TASK DESCRIPTION: Copy word for word the lines in the records below, starting at the line with "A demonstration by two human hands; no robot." and ending at the line with "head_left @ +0". Skip the pictures.
┌─ DATA IN THIS EXERCISE
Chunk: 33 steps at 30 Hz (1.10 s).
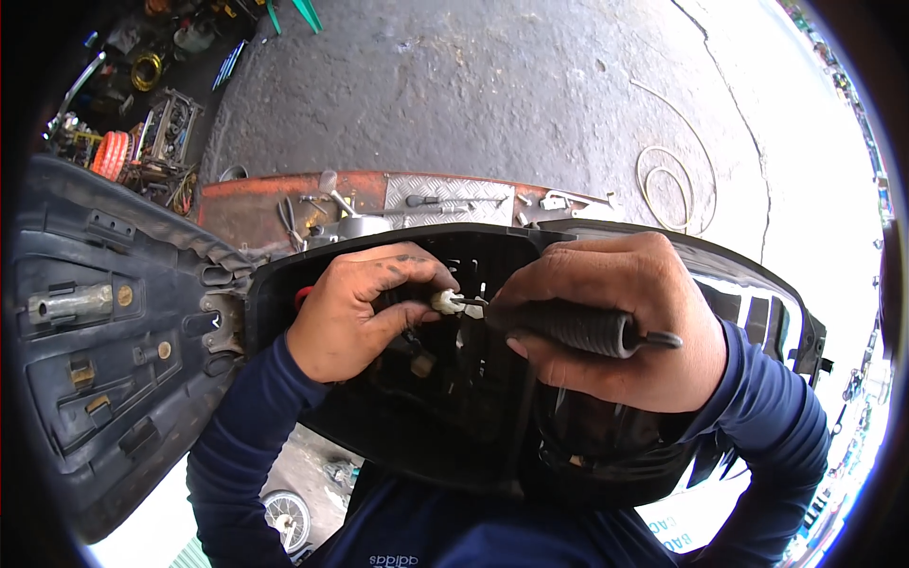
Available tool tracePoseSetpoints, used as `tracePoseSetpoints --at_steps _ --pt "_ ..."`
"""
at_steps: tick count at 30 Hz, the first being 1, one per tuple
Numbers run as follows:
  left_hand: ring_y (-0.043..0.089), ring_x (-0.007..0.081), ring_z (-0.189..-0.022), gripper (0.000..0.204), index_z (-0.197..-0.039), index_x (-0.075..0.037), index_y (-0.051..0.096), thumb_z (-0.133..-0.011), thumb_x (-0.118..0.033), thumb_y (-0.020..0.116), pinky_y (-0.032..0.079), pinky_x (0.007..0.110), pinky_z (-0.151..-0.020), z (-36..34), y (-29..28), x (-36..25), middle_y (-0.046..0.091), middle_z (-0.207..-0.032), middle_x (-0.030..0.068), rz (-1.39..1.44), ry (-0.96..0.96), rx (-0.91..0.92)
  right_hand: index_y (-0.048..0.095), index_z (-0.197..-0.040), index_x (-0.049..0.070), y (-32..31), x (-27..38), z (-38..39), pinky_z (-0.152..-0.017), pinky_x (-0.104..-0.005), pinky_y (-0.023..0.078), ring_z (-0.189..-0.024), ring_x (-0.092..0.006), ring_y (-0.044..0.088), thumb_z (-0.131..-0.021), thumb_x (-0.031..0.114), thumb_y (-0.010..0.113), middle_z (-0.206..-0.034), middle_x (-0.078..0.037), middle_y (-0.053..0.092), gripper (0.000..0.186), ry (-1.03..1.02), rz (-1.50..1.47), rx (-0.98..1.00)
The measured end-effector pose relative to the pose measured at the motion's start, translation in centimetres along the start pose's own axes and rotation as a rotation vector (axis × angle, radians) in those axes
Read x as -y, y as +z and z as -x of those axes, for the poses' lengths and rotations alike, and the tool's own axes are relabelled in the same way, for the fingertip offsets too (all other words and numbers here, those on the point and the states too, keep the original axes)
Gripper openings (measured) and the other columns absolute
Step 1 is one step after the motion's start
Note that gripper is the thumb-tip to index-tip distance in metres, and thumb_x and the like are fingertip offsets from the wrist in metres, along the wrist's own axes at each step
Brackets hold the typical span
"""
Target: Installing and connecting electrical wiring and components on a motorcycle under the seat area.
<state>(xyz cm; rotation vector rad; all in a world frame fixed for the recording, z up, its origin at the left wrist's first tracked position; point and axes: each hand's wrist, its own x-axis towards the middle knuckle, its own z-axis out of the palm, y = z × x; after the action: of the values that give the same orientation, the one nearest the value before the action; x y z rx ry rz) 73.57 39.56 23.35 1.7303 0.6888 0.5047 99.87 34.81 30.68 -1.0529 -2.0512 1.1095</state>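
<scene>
Between the thumb and fingertips of my left hand (365,308) is a small white plastic connector (446,302), held over the dark open compartment. My right hand (625,312) is closed around a black tool with a ribbed handle (578,325). From it a thin metal tip points left and meets the connector. A short metal end sticks out at the handle's other end. How far the tip goes into the connector cannot be told. A dangling dark wire with a brownish plug (422,363) shows below my left hand.
The black compartment (379,445) lies under my hands, with a raised seat underside (114,331) at left. Beyond it, a red-edged bench (284,194) bears pliers (288,220) and other tools. A hose (668,185) lies coiled on the floor. Parts crowd the far left.
</scene>
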Motion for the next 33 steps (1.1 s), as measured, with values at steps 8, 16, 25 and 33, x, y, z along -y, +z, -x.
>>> tracePoseSetpoints --at_steps 8,16,25,33 --pt "0.065 0.0147 -0.094 0.024 -0.112 0.004 0.066 -0.09 0.012 0.06 0.057 0.028 -0.085 0.3 0.3 -0.5 0.062 -0.109 0.0078 0.397 -0.237 0.037 0.072 -0.1 -0.001 -0.1 0.2 0.0 -0.074 -0.0344 0.057 -0.079 -0.0286 0.072 -0.078 0.006 0.076 -0.088 -0.014 0.073 0.023 0.065 -0.038 -0.006" --pt "0.062 0.0108 -0.097 0.031 -0.125 0.005 0.058 -0.095 -0.002 0.064 0.053 0.027 -0.085 0.4 -0.5 -0.8 0.065 -0.109 0.0068 0.541 -0.381 0.152 0.073 -0.101 -0.001 -0.1 0.5 0.0 -0.075 -0.0339 0.057 -0.079 -0.0279 0.072 -0.079 0.008 0.076 -0.09 -0.015 0.073 0.024 0.09 -0.036 0.008" --pt "0.058 0.0067 -0.093 0.03 -0.126 0.003 0.056 -0.099 -0.01 0.062 0.05 0.024 -0.081 0.2 0.3 0.6 0.063 -0.108 0.0026 0.54 -0.315 0.113 0.074 -0.096 0.003 -0.3 0.6 -0.9 -0.078 -0.0336 0.056 -0.081 -0.0278 0.073 -0.078 0.011 0.076 -0.086 -0.015 0.073 0.02 0.253 -0.085 -0.029" --pt "0.053 0.003 -0.082 0.038 -0.129 0.0 0.053 -0.1 -0.021 0.065 0.044 0.02 -0.071 0.7 0.5 0.7 0.062 -0.102 -0.0012 0.595 -0.352 0.065 0.074 -0.099 0.001 -1.4 -0.1 -2.4 -0.078 -0.031 0.056 -0.08 -0.0202 0.072 -0.081 0.014 0.076 -0.087 -0.013 0.074 0.022 0.315 -0.128 0.075"
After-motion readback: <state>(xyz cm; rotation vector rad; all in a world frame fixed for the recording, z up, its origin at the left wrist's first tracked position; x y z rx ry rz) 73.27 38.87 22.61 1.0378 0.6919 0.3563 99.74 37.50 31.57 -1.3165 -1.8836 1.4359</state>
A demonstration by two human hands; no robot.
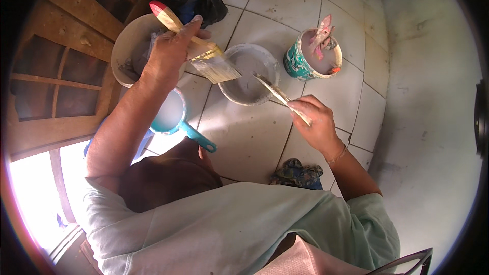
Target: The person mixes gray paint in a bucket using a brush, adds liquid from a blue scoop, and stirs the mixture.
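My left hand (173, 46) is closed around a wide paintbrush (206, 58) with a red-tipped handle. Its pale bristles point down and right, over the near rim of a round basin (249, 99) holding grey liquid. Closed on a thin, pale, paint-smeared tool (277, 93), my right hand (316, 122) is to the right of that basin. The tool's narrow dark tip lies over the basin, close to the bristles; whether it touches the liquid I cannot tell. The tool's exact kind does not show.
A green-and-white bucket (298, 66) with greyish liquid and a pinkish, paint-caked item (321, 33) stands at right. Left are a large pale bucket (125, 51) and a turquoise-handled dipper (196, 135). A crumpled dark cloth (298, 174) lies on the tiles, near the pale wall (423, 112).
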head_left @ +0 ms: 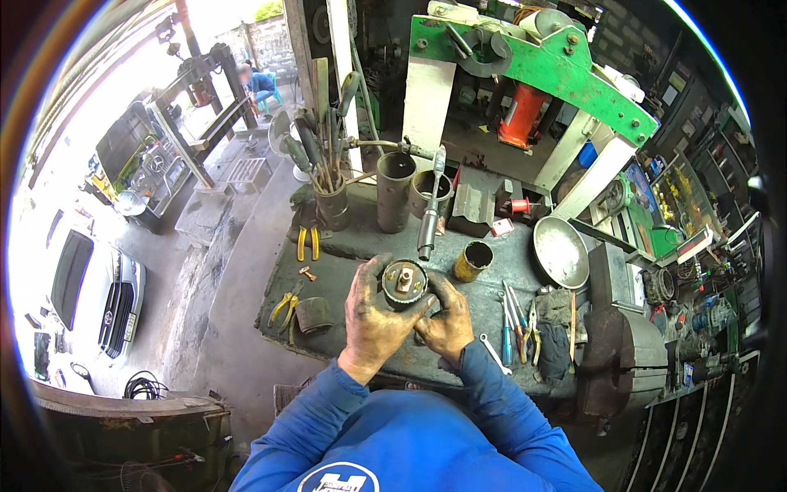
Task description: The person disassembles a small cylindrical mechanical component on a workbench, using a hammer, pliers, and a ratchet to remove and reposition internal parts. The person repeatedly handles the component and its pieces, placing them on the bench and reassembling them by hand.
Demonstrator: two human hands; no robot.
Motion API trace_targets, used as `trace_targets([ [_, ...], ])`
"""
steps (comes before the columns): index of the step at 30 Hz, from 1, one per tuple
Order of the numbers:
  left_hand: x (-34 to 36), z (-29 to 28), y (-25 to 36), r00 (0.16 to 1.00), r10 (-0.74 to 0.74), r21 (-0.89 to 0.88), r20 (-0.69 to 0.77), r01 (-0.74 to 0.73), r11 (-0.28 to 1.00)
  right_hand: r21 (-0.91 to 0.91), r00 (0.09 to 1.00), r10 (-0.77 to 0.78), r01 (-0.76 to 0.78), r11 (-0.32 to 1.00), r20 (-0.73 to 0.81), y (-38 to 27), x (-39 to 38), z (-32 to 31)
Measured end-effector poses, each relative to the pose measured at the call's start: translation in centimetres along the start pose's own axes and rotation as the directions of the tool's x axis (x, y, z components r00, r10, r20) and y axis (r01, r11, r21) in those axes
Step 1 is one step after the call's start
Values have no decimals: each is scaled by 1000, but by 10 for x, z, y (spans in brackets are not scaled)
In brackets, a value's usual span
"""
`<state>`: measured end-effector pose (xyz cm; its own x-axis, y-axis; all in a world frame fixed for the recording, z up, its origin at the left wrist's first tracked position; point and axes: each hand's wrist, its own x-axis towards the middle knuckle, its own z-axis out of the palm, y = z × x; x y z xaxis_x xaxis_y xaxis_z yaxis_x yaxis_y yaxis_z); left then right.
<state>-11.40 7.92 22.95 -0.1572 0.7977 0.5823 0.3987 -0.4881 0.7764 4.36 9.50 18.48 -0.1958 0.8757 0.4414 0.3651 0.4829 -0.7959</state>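
Both my hands are closed around a round metal part point(405, 280) with a toothed rim and a copper-coloured stud at its centre, held above the dark workbench point(361, 246). My left hand point(366, 324), dark with grease, wraps its left side. On its lower right, my right hand point(448, 320) presses in with bent fingers; what lies beneath the part is hidden. Just right of it stands a yellowish open cylinder point(473, 261). A small copper-coloured bolt point(307, 273) lies to the left, between yellow-handled pliers point(308, 243) and a second yellow-handled pair point(284, 307).
A dark cup point(314, 315) sits left. Farther back are a tool-filled can point(331, 209), a tall cylinder point(393, 197) and a ratchet with socket point(429, 217). At right lie a metal bowl point(561, 252), a wrench point(495, 354), screwdrivers point(507, 334) and a bench vise point(627, 344). A green press point(525, 61) stands behind.
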Motion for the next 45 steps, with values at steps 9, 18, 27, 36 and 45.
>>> trace_targets([
  [9,-19,-28,-17,899,-264,-182,351,342,922,23,988,47,-51,998,145,-3,-12,-9],
  [18,-28,-34,-24,911,-302,-158,283,354,922,-35,949,257,-255,966,184,22,-27,-34],
  [27,-40,-54,-21,924,-322,-71,208,342,937,-612,845,468,-231,756,259,104,-112,-28],
  [36,-57,-59,-30,903,-371,-59,215,391,918,-610,820,546,-346,713,173,123,-106,25],
  [45,-73,-64,-38,914,-330,22,238,335,942,-232,922,341,-297,926,183,81,-74,-21],
])
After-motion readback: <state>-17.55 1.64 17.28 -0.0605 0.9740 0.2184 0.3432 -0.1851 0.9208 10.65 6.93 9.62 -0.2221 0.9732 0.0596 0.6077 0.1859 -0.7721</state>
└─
WORKED SOLUTION:
A demonstration by two human hands; no robot.
Target: The person mixes gray paint in a bucket using a brush, adds liquid from a blue scoop, and stirs the mixture.
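My left hand (173, 46) is closed around a wide paintbrush (206, 58) with a red-tipped handle. Its pale bristles point down and right, over the near rim of a round basin (249, 99) holding grey liquid. Closed on a thin, pale, paint-smeared tool (277, 93), my right hand (316, 122) is to the right of that basin. The tool's narrow dark tip lies over the basin, close to the bristles; whether it touches the liquid I cannot tell. The tool's exact kind does not show.
A green-and-white bucket (298, 66) with greyish liquid and a pinkish, paint-caked item (321, 33) stands at right. Left are a large pale bucket (125, 51) and a turquoise-handled dipper (196, 135). A crumpled dark cloth (298, 174) lies on the tiles, near the pale wall (423, 112).
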head_left @ +0 ms: 

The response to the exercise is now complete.